▸ **THE PROBLEM**
Drop the images, then output the listing exactly.

▸ **SUPPLIED DATA**
*** Block opens ***
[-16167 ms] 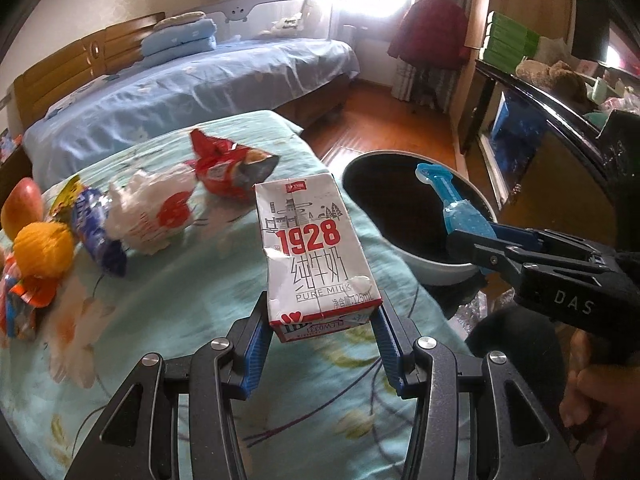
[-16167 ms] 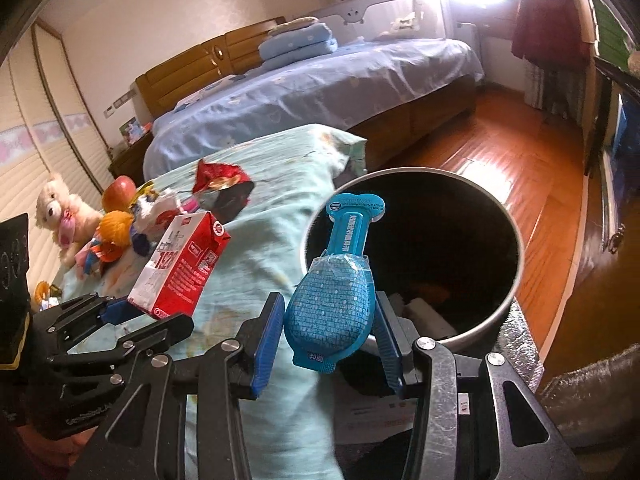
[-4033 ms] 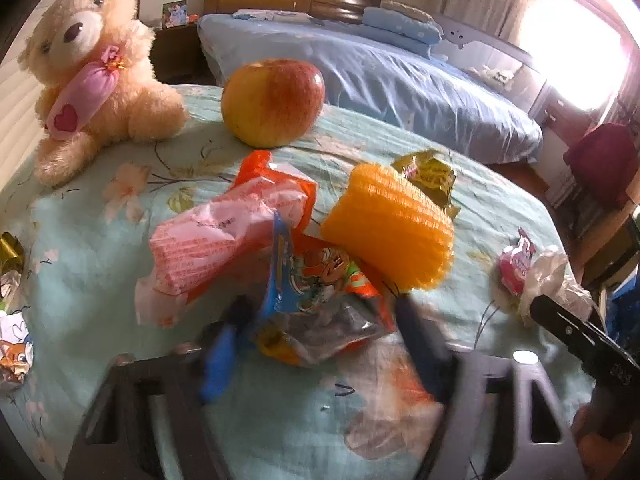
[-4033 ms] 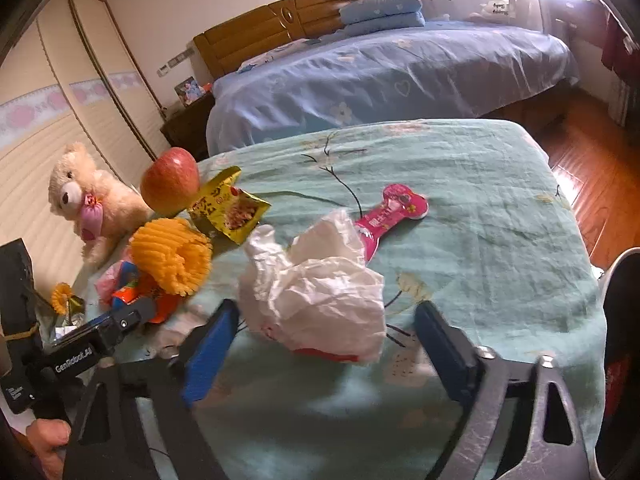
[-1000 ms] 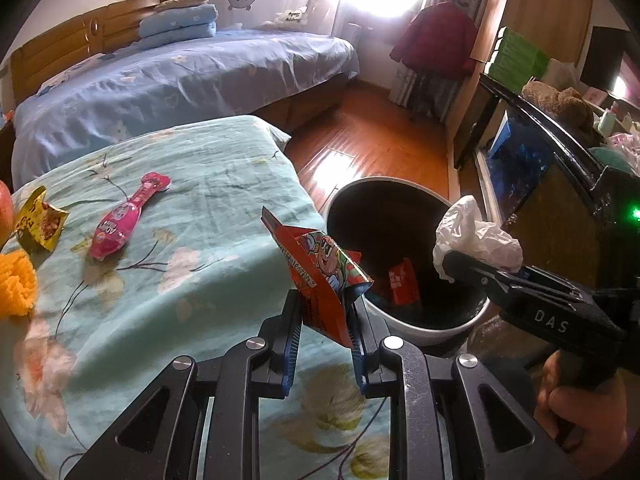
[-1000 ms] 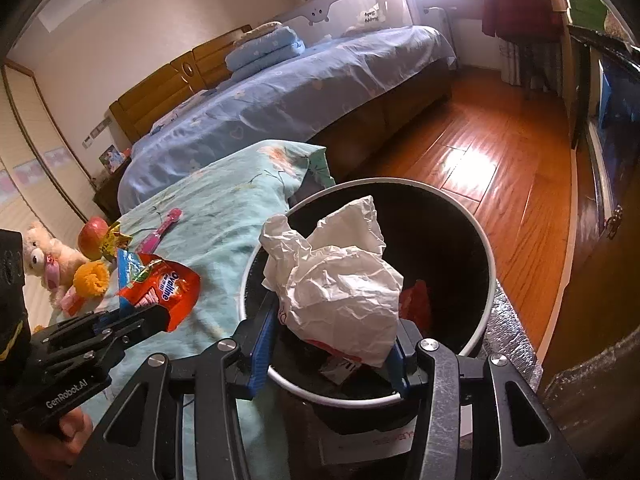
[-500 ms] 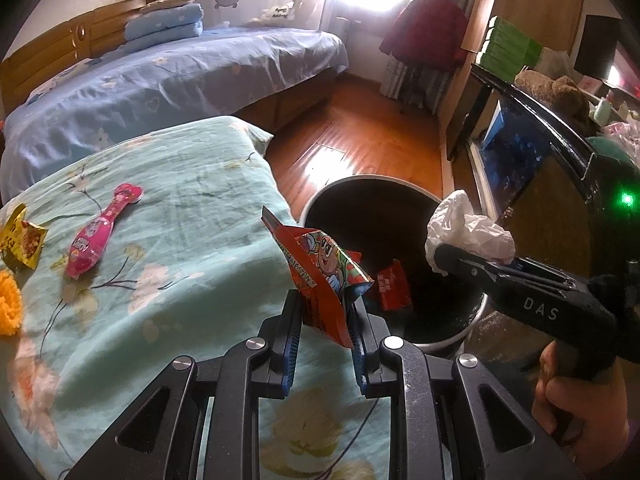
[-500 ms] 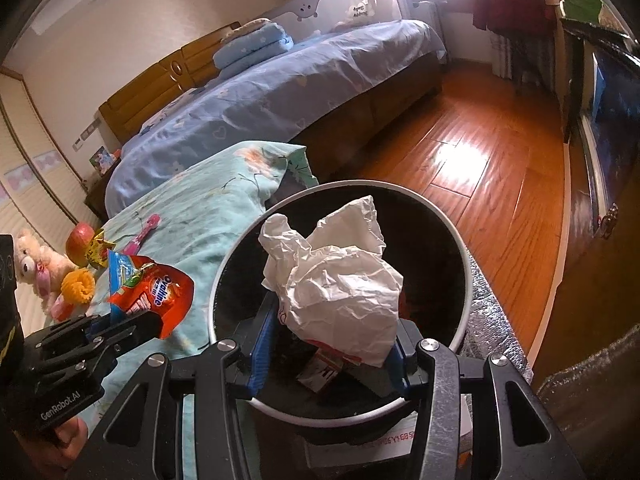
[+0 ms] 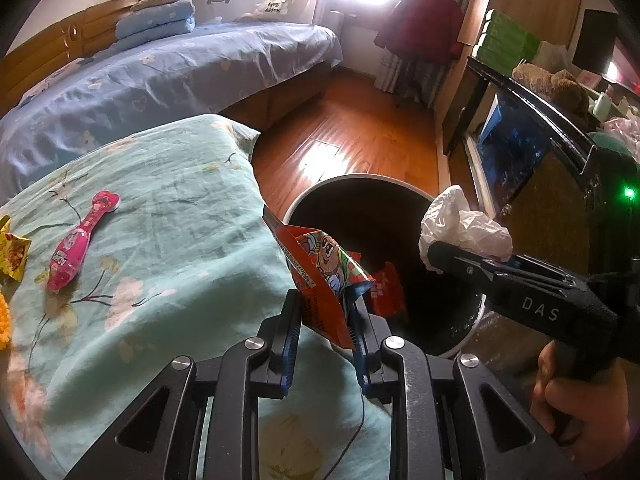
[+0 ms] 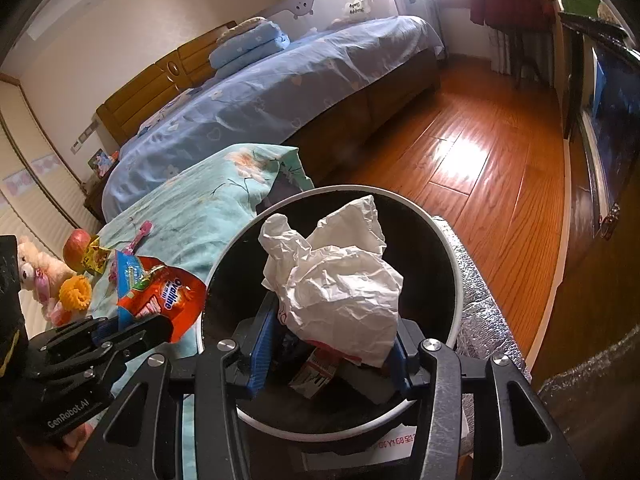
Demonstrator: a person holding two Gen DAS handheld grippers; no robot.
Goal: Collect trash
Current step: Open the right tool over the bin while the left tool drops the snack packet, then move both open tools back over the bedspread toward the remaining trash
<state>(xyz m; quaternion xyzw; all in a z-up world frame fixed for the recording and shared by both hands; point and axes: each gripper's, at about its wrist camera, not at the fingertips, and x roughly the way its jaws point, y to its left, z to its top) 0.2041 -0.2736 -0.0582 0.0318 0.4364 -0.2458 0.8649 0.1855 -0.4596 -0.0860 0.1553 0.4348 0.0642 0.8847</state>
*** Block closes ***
▸ **ANSWER SPACE**
[-16167 ms] 
[-16167 ms] 
[-4033 ms] 
[-4033 ms] 
[-1000 ms] 
[-1000 ms] 
[-500 ms] 
[-500 ms] 
[+0 ms] 
[+0 ms] 
Demonstrator: a person holding two Gen DAS handheld grippers; no robot.
Goal: Collect trash
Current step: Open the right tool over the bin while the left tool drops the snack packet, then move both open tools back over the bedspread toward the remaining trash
<state>(xyz m; quaternion xyzw; all in a z-up world frame fixed for the recording and shared by both hands; point and axes: each gripper's, at about its wrist camera, not at the fingertips, and x roughly the way its jaws point, y to its left, z to its top) 0.2041 -0.2736 -0.0582 0.0318 0.4364 -0.2458 0.8649 0.1855 -0.4596 -0.0860 0.1553 0.4348 0.0642 0.8847</state>

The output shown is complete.